## Required work
Please quote exactly the lines below from the line containing "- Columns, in" to the line containing "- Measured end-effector", both lines included, and nothing else.

## Material for this task
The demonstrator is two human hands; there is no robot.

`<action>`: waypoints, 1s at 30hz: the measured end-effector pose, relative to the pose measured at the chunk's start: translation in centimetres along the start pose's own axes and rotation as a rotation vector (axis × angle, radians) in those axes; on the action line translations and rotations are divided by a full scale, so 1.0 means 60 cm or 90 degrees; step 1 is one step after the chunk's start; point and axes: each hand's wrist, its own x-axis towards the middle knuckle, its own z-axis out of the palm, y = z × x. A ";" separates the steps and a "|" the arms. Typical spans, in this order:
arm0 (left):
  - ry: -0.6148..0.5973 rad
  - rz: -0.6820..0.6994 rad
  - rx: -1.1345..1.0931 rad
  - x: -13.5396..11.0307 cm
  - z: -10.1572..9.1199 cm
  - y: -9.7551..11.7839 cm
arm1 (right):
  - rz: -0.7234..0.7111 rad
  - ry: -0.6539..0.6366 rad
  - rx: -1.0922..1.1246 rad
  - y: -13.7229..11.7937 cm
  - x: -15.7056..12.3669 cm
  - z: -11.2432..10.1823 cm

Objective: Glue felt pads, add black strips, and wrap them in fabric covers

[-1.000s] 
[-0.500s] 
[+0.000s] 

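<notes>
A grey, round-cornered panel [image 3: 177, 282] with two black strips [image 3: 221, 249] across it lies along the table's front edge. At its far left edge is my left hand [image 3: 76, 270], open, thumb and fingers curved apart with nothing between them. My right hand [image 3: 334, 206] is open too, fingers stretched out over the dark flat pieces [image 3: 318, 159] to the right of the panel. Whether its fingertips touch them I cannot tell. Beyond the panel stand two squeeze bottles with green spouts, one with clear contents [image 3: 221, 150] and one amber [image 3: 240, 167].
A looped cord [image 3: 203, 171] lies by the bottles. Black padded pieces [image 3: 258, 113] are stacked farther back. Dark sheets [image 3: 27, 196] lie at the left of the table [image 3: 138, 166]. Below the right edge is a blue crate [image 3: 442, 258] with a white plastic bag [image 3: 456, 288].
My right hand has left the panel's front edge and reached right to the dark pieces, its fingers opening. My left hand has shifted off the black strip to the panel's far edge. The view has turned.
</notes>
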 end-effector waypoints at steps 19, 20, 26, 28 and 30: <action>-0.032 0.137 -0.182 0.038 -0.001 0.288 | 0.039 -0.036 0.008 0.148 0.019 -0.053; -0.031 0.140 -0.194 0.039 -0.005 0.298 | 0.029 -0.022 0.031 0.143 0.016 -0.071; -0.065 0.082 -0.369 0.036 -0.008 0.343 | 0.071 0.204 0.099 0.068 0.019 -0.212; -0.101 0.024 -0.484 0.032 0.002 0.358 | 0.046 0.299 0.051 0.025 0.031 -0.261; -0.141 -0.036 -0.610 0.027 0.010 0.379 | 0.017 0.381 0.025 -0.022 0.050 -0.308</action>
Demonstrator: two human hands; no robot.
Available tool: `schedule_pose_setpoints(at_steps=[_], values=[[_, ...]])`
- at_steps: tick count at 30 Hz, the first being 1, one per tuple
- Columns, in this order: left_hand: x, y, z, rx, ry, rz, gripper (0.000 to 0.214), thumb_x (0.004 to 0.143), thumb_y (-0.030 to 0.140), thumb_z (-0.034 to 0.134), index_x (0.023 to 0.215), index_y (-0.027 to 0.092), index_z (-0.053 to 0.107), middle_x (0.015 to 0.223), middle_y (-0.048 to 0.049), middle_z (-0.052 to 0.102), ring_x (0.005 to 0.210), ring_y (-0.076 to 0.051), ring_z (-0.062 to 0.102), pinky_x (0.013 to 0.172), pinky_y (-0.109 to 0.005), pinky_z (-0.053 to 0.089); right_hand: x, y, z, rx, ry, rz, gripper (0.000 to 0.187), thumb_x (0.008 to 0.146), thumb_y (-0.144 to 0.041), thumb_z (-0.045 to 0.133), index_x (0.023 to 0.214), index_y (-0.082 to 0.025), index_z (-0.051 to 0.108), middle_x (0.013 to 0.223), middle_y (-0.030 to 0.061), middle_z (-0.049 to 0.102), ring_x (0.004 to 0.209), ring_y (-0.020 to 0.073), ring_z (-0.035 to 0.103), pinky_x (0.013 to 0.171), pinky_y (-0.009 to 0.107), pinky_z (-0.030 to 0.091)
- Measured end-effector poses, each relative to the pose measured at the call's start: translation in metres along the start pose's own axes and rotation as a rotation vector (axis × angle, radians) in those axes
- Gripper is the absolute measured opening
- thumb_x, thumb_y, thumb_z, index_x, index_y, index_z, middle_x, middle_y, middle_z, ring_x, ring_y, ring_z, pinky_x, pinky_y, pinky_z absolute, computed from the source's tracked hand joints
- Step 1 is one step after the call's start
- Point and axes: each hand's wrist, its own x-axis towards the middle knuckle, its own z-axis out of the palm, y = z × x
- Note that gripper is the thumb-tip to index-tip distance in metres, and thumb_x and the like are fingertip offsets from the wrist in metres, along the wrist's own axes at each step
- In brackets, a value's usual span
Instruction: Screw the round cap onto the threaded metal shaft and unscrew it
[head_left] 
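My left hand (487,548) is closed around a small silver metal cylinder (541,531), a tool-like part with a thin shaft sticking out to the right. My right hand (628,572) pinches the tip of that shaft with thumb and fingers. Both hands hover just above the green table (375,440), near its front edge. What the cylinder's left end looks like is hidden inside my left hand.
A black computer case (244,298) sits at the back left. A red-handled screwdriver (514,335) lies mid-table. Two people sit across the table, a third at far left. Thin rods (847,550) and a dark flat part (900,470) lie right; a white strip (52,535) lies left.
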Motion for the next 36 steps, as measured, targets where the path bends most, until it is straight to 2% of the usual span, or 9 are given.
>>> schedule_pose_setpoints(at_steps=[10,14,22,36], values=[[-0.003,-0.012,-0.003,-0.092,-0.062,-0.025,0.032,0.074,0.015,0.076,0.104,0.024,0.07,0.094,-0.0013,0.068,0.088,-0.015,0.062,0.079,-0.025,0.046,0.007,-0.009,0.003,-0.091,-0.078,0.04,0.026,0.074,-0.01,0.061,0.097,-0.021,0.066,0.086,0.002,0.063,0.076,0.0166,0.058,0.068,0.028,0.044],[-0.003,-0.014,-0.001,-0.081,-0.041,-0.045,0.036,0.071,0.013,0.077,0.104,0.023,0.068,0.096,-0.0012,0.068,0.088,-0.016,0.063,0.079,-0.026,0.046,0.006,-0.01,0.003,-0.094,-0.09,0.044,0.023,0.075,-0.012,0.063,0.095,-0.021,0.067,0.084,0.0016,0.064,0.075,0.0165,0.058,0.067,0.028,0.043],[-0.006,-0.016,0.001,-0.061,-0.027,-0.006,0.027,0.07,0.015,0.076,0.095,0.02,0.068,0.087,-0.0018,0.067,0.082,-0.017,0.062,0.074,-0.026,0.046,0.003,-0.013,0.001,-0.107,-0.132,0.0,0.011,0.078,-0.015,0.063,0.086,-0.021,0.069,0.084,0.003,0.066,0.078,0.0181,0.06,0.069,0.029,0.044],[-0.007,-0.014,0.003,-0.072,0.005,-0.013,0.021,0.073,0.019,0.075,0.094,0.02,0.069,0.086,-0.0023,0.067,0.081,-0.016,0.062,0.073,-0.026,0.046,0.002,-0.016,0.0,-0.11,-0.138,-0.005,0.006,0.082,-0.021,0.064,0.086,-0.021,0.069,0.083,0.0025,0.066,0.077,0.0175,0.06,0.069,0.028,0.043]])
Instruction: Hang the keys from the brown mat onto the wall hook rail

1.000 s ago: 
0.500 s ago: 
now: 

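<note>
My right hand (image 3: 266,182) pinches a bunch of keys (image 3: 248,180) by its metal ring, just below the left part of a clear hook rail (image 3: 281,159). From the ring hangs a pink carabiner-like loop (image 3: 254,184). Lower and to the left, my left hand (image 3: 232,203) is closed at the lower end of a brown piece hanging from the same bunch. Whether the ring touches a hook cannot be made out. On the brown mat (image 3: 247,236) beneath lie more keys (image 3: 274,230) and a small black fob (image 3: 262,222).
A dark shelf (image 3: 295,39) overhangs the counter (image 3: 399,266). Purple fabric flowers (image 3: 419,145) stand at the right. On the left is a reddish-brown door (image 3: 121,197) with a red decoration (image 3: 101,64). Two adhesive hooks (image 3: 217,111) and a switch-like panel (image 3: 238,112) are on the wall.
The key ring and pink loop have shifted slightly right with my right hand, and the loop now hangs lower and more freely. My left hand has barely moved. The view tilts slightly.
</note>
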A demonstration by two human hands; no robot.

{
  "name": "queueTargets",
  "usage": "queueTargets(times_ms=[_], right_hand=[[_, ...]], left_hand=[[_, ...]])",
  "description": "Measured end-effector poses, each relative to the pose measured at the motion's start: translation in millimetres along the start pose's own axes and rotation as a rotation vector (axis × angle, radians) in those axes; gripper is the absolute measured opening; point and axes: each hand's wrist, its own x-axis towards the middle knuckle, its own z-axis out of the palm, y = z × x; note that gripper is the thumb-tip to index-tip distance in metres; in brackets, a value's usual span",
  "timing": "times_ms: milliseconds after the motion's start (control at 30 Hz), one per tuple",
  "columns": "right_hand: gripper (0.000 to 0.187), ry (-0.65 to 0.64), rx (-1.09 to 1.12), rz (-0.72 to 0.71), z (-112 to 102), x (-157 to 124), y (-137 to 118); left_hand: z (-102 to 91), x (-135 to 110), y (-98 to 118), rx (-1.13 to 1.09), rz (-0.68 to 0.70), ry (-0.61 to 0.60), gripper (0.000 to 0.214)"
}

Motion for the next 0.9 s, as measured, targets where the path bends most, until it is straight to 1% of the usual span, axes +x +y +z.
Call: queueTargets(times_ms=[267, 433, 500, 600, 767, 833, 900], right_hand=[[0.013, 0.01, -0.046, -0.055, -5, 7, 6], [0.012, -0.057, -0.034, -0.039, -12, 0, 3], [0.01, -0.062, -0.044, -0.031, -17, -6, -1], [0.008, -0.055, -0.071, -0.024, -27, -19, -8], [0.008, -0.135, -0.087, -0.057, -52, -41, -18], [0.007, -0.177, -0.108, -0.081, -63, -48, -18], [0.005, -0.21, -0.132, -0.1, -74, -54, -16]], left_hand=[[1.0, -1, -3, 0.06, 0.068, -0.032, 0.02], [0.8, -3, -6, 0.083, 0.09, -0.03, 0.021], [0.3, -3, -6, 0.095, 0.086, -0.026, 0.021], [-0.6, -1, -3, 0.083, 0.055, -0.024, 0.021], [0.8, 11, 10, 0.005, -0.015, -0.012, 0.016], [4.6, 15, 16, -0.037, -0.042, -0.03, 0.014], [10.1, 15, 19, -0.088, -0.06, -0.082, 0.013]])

## Completed task
- Columns, in this order: left_hand: x, y, z, rx, ry, rz, gripper (0.000 to 0.214), thumb_x (0.004 to 0.143), thumb_y (-0.030 to 0.140), thumb_z (-0.034 to 0.134), index_x (0.023 to 0.215), index_y (-0.027 to 0.092), index_z (-0.053 to 0.107), middle_x (0.015 to 0.223), middle_y (-0.048 to 0.049), middle_z (-0.052 to 0.102), ring_x (0.005 to 0.210), ring_y (-0.076 to 0.051), ring_z (-0.062 to 0.102), pinky_x (0.013 to 0.172), pinky_y (-0.109 to 0.005), pinky_z (-0.053 to 0.089); right_hand: x, y, z, rx, ry, rz, gripper (0.000 to 0.187), thumb_x (0.008 to 0.146), thumb_y (-0.144 to 0.041), thumb_z (-0.045 to 0.133), index_x (0.023 to 0.214), index_y (-0.082 to 0.025), index_z (-0.051 to 0.108), middle_x (0.013 to 0.223), middle_y (-0.030 to 0.061), middle_z (-0.049 to 0.102), ring_x (0.004 to 0.209), ring_y (-0.020 to 0.073), ring_z (-0.035 to 0.103), pinky_x (0.013 to 0.171), pinky_y (-0.009 to 0.107), pinky_z (-0.030 to 0.091)
- Measured end-effector poses, each relative to the pose measured at the call's start: translation in metres along the start pose's own axes and rotation as a rotation vector (axis × angle, radians) in those axes

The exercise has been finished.